Day 16: Analyse Your Sales Calls to Find What's Costing You Deals
The Concept
Here's the uncomfortable truth about sales improvement: most reps close at roughly the same rate for years. Not because they stop trying to get better, but because they never actually look at what they're doing. They have calls, they debrief with themselves for thirty seconds while walking to the next meeting, they note it as "good" or "didn't go well," and they move on. There's no structured review. No frame for what to look for. No pattern recognition across calls.
The best reps do something different. They treat every call like game film. They replay it, not to feel good or bad about themselves, but to find the specific moments that made a difference — the question that opened the prospect up, the line they talked over that they should have explored, the objection they deflected instead of addressed. Over time, this builds a feedback loop that systematically improves the way they sell. AI makes this process fast and structured enough that anyone can do it.
Why Self-Coaching Is Hard Without a Framework
Listening to your own calls is psychologically uncomfortable for most people. Your brain is focused on what you intended to say, not what you actually said. You remember the version of the call where you made your key points, not the version where the prospect trailed off and you jumped back in before they finished the thought. This is called the curse of knowledge, and it makes genuine self-review nearly impossible without external help.
AI doesn't have that bias. It reads what's on the page. When you paste a transcript and ask it to find missed cues, it finds them — the moment the prospect said "we've actually been thinking about this for a while" and you moved straight to the demo instead of asking what's held them back. Those are the moments that change deals, and they're invisible when you're in them.
Getting the Raw Material: Transcripts and Notes
You need something to analyse. If your team uses Gong, Chorus, Otter, or Fireflies, you already have transcripts — pull the one from your most recent meaningful call. If you don't have recording tools, write detailed notes immediately after a call while it's still fresh: what each person said at each stage, the specific objections raised, the questions you asked. Even reconstructed notes are useful. The goal is to have a real record of what happened, not a sanitised memory of it.

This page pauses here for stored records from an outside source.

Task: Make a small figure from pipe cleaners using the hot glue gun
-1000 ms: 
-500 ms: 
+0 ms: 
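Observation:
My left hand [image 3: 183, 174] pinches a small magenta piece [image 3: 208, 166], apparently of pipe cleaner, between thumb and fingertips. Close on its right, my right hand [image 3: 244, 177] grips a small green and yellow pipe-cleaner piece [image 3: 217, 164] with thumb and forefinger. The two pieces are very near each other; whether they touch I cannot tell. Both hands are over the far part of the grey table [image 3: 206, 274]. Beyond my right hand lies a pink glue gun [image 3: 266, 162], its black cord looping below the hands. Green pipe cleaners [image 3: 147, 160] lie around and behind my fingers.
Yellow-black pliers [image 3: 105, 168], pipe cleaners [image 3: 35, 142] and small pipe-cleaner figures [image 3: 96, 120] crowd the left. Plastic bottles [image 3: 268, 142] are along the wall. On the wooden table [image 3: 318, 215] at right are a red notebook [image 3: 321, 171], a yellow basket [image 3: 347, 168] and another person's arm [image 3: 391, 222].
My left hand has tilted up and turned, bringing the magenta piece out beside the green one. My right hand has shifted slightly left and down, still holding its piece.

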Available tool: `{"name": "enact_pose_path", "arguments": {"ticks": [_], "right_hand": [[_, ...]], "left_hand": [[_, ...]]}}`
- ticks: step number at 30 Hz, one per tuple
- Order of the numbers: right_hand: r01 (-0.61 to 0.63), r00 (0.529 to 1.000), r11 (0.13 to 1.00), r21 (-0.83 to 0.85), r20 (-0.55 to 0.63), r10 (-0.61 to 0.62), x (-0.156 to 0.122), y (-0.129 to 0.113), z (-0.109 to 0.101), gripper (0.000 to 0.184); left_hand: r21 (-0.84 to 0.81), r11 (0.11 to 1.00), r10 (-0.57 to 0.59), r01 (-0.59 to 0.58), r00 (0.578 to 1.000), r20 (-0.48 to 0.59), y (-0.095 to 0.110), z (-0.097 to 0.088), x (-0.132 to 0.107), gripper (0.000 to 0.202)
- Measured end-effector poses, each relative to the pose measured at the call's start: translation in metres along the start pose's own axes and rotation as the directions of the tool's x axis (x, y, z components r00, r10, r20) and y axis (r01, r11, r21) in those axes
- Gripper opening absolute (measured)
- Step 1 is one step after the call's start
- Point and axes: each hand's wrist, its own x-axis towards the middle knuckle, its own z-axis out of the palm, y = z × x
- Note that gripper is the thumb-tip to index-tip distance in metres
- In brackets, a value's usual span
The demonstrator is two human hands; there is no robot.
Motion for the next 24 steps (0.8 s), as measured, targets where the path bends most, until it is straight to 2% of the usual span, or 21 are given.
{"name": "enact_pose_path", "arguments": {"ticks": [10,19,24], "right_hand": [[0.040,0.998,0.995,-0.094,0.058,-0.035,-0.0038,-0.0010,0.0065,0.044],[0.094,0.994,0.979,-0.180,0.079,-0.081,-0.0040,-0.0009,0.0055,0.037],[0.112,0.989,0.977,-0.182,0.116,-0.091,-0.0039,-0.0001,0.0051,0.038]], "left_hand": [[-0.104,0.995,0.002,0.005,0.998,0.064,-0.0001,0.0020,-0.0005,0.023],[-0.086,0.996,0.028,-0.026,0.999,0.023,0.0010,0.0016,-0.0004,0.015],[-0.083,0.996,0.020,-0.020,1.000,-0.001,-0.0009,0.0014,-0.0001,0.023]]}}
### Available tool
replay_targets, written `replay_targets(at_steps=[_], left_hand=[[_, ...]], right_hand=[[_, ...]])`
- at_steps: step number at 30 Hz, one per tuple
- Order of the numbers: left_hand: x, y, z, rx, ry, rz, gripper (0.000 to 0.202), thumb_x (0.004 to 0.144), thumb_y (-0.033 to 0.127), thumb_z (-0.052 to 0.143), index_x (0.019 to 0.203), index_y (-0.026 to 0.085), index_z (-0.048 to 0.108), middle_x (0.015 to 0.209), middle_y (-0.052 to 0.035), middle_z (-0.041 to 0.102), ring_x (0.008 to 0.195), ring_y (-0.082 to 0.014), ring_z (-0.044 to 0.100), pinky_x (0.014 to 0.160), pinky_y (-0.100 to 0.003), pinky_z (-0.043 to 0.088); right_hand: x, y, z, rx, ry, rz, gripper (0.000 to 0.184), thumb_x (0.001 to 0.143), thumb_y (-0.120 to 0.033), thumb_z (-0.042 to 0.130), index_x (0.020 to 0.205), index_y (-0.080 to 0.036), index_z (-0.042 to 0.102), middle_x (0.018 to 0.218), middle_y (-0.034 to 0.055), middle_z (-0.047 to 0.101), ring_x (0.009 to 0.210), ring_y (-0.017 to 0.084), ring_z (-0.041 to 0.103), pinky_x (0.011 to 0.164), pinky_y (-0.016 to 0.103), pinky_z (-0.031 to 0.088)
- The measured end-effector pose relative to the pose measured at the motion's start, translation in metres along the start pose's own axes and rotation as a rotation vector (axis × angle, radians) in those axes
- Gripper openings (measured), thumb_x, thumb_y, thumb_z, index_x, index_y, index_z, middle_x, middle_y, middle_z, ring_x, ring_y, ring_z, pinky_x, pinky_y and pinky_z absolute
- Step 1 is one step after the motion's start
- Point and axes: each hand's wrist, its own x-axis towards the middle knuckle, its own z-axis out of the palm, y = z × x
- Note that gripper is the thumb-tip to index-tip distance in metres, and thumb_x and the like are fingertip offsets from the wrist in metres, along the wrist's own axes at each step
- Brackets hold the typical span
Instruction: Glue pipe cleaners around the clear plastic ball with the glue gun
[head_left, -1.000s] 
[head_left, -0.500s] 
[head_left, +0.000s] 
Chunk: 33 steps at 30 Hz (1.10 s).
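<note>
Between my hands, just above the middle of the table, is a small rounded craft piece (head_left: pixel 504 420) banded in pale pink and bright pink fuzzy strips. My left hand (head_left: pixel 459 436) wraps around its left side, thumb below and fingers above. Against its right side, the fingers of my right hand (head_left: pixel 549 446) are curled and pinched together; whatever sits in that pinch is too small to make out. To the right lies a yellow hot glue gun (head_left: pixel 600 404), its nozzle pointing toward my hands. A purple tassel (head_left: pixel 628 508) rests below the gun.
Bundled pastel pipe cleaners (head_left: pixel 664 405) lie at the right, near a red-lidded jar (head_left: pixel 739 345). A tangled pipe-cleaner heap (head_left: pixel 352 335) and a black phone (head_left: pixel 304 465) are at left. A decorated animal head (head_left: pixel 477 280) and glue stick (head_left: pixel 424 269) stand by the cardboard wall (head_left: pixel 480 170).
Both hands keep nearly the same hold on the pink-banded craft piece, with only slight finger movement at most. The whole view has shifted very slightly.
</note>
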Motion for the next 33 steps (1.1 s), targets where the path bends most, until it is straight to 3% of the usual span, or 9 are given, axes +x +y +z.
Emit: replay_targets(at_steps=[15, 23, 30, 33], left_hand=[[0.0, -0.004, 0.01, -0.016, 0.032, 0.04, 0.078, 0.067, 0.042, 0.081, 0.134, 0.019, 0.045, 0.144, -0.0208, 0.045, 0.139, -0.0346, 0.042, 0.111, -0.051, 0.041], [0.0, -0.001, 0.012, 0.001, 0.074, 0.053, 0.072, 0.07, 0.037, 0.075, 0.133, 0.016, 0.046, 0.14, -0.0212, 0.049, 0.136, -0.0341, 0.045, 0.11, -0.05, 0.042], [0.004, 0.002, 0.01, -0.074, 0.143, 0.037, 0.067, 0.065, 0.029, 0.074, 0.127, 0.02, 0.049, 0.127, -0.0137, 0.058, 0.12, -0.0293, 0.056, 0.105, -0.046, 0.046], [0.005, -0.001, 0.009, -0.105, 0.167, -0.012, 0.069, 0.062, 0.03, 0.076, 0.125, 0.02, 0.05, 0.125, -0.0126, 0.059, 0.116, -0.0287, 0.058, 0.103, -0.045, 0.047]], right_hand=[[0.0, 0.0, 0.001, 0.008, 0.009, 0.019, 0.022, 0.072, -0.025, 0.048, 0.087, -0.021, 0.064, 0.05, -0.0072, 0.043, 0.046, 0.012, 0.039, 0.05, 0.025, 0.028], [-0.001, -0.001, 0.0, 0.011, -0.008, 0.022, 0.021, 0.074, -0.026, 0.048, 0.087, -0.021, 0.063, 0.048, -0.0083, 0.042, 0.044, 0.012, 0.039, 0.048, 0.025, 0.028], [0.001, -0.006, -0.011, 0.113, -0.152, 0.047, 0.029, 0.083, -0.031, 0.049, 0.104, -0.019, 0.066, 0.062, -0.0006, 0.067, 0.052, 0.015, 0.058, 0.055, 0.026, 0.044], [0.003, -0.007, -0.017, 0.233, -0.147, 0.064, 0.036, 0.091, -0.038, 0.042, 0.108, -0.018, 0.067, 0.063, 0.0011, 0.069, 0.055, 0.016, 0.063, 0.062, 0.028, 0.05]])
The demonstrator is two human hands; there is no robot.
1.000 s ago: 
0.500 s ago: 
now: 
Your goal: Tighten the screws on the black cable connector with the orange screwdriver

Before you paste anything into AI, do a quick review for sensitive information. Remove personal details, pricing specifics, or anything the client wouldn't want shared. AI tools are getting better at data handling, but developing the habit of light redaction is good practice.
The Two Patterns That Kill the Most Deals
After analysing enough calls, two patterns show up more often than almost anything else. First: talking too much. The rep hits their points, handles each pause by adding more information, and leaves the prospect no room to surface what they actually care about. The prospect gets talked at rather than heard, and they disengage. Second: skipping past objections. A prospect raises a concern, the rep addresses it briefly and moves on, and the concern sits unresolved below the surface — still alive, still influencing the decision, just not visible anymore.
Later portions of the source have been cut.